*Problem requirements*
Exclude images; transcribe the rest of the data exactly.

○ ○ ○

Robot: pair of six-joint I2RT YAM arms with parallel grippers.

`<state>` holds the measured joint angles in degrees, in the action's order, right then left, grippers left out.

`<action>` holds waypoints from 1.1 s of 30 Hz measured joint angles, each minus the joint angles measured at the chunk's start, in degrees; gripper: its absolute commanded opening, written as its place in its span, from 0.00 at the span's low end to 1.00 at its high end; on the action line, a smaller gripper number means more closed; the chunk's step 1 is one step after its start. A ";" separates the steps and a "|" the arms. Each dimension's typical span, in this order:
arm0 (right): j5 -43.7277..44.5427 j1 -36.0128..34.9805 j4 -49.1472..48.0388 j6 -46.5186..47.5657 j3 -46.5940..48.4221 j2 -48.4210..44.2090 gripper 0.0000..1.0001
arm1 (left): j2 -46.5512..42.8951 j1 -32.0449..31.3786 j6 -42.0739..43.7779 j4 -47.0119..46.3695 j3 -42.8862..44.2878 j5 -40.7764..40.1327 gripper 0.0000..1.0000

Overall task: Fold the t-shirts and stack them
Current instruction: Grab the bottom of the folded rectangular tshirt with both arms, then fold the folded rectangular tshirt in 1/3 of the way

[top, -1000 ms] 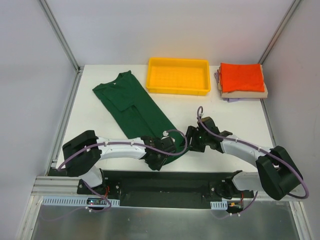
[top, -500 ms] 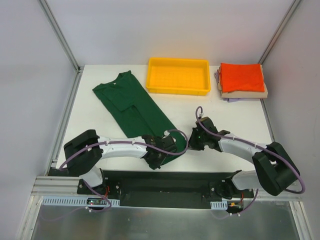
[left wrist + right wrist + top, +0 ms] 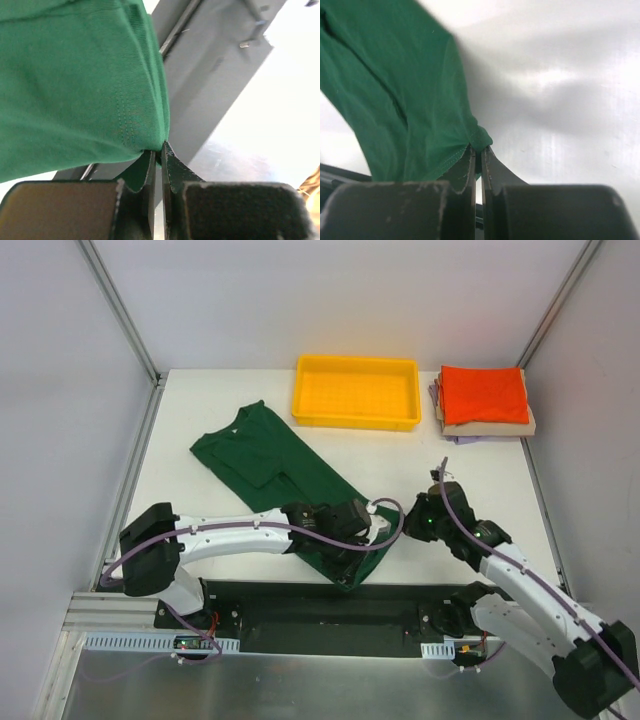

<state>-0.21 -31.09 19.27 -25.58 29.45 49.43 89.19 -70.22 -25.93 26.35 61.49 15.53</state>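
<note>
- top external: the large plain dark green cloth t-shirt [image 3: 275,465] lies slantwise on the flat white table [image 3: 470,470], collar toward the far left and hem drawn to the near edge. the left gripper [image 3: 350,548] sits over the near hem corner. the right gripper [image 3: 412,526] is just beside the hem's right end, so the two are near each other. the shallow yellow plastic tray [image 3: 355,423] and the pile of folded shirts stand well apart at the far side. that pile is an orange-red rectangle [image 3: 483,393] on a tan one [image 3: 500,427], with a lavender edge [image 3: 437,395] peeping out beneath.
- left wrist: the left gripper [image 3: 161,147] has its jaws pressed together, with only a thin fold of stitched hem between them. the t-shirt [image 3: 75,90] swells up and to the left from that pinch. the grey metal rail [image 3: 215,90] runs behind it (so this corner seems to hang past the table's edge).
- right wrist: the right gripper [image 3: 479,150] is closed tight on a small bunched corner. the t-shirt [image 3: 395,90] spreads away to the upper left over the white surface.
- what could go wrong: both holds are slim pinches at the very edge, so a quick lift or the arms pulling apart could slide the cloth free. the overhanging corner could catch on the rail. because the shirt lies askew, carrying the hem toward the collar may give a crooked fold.
</note>
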 measured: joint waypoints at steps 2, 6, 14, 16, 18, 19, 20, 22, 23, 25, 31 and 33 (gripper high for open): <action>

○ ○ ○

*Exercise response*
Robot: pair of six-joint I2RT YAM arms with parallel grippers.

`<state>` holds the measured joint angles in degrees, in the action's order, right then left, grippers left out.

`<action>` holds waypoints from 1.1 s of 30 Hz measured joint angles, each minus the joint angles measured at the chunk's start, in degrees; gripper: its absolute commanded opening, written as its place in its span, from 0.00 at the span's low end to 1.00 at its high end; on the action line, a smaller gripper number means more closed; the chunk's step 1 is one step after its start. A ";" separates the steps and a "|" the arms. Each dimension's typical span, in this order:
arm0 (right): j5 -43.7277..44.5427 j1 -36.0128..34.9805 j4 -49.1472..48.0388 j6 -46.5186..47.5657 j3 -46.5940..48.4221 j2 -48.4210..44.2090 gripper 0.0000..1.0001
arm1 (left): j2 -46.5512..42.8951 j1 -32.0449..31.3786 j6 -42.0739..43.7779 j4 -47.0119..46.3695 j3 -42.8862..44.2878 j5 -40.7764..40.1327 gripper 0.0000..1.0000

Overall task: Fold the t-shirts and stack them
Current instruction: Grab the bottom of the folded rectangular tshirt with both arms, then fold the folded rectangular tshirt in 1/3 of the way

[top, -1000 ms] 
[top, -500 ms] 
[left wrist + right wrist + top, +0 ms] 

<state>-0.21 -31.09 19.27 -25.58 29.45 49.43 89.19 -70.22 -25.93 26.35 61.49 15.53</state>
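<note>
- top external: the large plain dark green cloth t-shirt [image 3: 275,465] lies slantwise on the flat white table [image 3: 470,470], collar toward the far left and hem drawn to the near edge. the left gripper [image 3: 350,548] sits over the near hem corner. the right gripper [image 3: 412,526] is just beside the hem's right end, so the two are near each other. the shallow yellow plastic tray [image 3: 355,423] and the pile of folded shirts stand well apart at the far side. that pile is an orange-red rectangle [image 3: 483,393] on a tan one [image 3: 500,427], with a lavender edge [image 3: 437,395] peeping out beneath.
- left wrist: the left gripper [image 3: 161,147] has its jaws pressed together, with only a thin fold of stitched hem between them. the t-shirt [image 3: 75,90] swells up and to the left from that pinch. the grey metal rail [image 3: 215,90] runs behind it (so this corner seems to hang past the table's edge).
- right wrist: the right gripper [image 3: 479,150] is closed tight on a small bunched corner. the t-shirt [image 3: 395,90] spreads away to the upper left over the white surface.
- what could go wrong: both holds are slim pinches at the very edge, so a quick lift or the arms pulling apart could slide the cloth free. the overhanging corner could catch on the rail. because the shirt lies askew, carrying the hem toward the collar may give a crooked fold.
</note>
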 measured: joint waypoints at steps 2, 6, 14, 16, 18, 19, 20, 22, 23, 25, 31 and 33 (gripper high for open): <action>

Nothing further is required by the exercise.